WORK ITEM ::
Set down the data below in full and exactly, minus the pictures.

DATA BLOCK ::

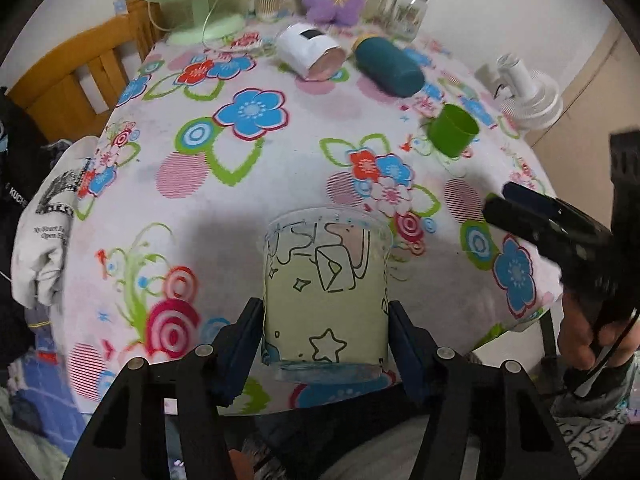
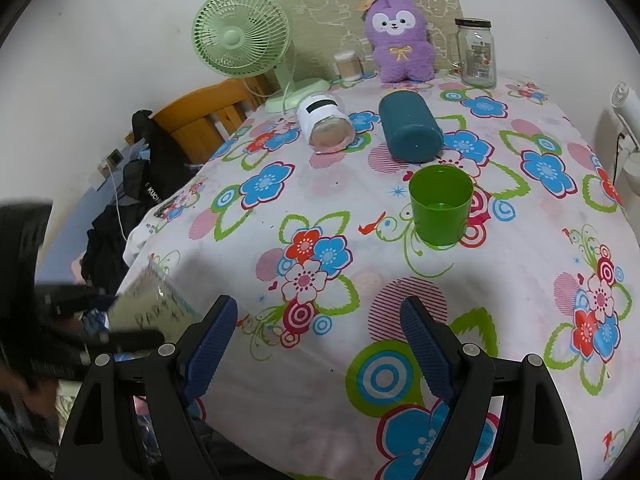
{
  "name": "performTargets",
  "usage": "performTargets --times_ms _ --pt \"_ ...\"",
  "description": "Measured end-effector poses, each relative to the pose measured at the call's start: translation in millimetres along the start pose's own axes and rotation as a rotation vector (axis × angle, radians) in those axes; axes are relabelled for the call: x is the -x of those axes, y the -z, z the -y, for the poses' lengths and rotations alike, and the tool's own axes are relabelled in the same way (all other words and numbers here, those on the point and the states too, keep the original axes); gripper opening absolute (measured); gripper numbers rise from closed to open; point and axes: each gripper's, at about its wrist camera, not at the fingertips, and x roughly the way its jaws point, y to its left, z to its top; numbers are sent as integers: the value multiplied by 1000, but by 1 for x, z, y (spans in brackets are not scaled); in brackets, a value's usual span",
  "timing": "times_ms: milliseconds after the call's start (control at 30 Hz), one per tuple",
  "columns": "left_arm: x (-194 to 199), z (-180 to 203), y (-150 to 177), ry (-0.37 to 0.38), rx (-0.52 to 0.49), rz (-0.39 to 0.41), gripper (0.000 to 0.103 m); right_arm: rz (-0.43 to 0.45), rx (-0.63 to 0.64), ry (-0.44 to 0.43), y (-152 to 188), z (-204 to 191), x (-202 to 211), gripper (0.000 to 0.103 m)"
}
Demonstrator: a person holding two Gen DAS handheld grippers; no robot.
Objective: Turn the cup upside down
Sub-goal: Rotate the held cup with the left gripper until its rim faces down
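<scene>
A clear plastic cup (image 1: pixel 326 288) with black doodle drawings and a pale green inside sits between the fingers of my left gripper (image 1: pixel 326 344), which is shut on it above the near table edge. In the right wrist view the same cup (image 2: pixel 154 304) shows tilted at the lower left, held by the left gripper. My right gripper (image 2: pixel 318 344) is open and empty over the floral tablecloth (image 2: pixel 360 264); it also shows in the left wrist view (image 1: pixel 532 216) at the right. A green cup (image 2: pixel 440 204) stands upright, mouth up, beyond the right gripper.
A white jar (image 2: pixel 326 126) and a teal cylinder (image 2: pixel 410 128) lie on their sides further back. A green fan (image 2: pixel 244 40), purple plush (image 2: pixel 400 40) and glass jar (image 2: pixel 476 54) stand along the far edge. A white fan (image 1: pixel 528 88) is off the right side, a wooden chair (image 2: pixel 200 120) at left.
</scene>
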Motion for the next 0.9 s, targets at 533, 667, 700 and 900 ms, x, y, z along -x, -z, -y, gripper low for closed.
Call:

EXERCISE RESPONSE ::
{
  "name": "performTargets",
  "usage": "performTargets --times_ms _ --pt \"_ ...\"",
  "description": "Measured end-effector poses, each relative to the pose measured at the call's start: translation in millimetres along the start pose's own axes and rotation as a rotation vector (axis × angle, radians) in those axes; axes are relabelled for the call: x is the -x of those axes, y the -z, z the -y, for the poses' lengths and rotations alike, and the tool's own axes are relabelled in the same way (all other words and numbers here, those on the point and the states too, keep the original axes); gripper opening absolute (measured); gripper numbers rise from closed to open; point and axes: each gripper's, at about its wrist camera, not at the fingertips, and x roughly the way its jaws point, y to its left, z to its top; numbers are sent as integers: the value multiplied by 1000, but by 1 for x, z, y (spans in brackets are not scaled); in brackets, a value's usual span",
  "timing": "times_ms: milliseconds after the call's start (control at 30 Hz), one per tuple",
  "columns": "left_arm: x (-194 to 199), z (-180 to 203), y (-150 to 177), ry (-0.37 to 0.38), rx (-0.52 to 0.49), rz (-0.39 to 0.41), gripper (0.000 to 0.103 m); right_arm: rz (-0.43 to 0.45), rx (-0.63 to 0.64), ry (-0.44 to 0.43), y (-152 to 188), z (-204 to 191), x (-202 to 211), gripper (0.000 to 0.103 m)"
}
Demonstrator: a person holding two Gen DAS handheld grippers; no robot.
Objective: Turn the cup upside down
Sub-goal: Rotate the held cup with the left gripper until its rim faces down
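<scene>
A clear plastic cup (image 1: pixel 326 288) with black doodle drawings and a pale green inside sits between the fingers of my left gripper (image 1: pixel 326 344), which is shut on it above the near table edge. In the right wrist view the same cup (image 2: pixel 154 304) shows tilted at the lower left, held by the left gripper. My right gripper (image 2: pixel 318 344) is open and empty over the floral tablecloth (image 2: pixel 360 264); it also shows in the left wrist view (image 1: pixel 532 216) at the right. A green cup (image 2: pixel 440 204) stands upright, mouth up, beyond the right gripper.
A white jar (image 2: pixel 326 126) and a teal cylinder (image 2: pixel 410 128) lie on their sides further back. A green fan (image 2: pixel 244 40), purple plush (image 2: pixel 400 40) and glass jar (image 2: pixel 476 54) stand along the far edge. A white fan (image 1: pixel 528 88) is off the right side, a wooden chair (image 2: pixel 200 120) at left.
</scene>
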Motion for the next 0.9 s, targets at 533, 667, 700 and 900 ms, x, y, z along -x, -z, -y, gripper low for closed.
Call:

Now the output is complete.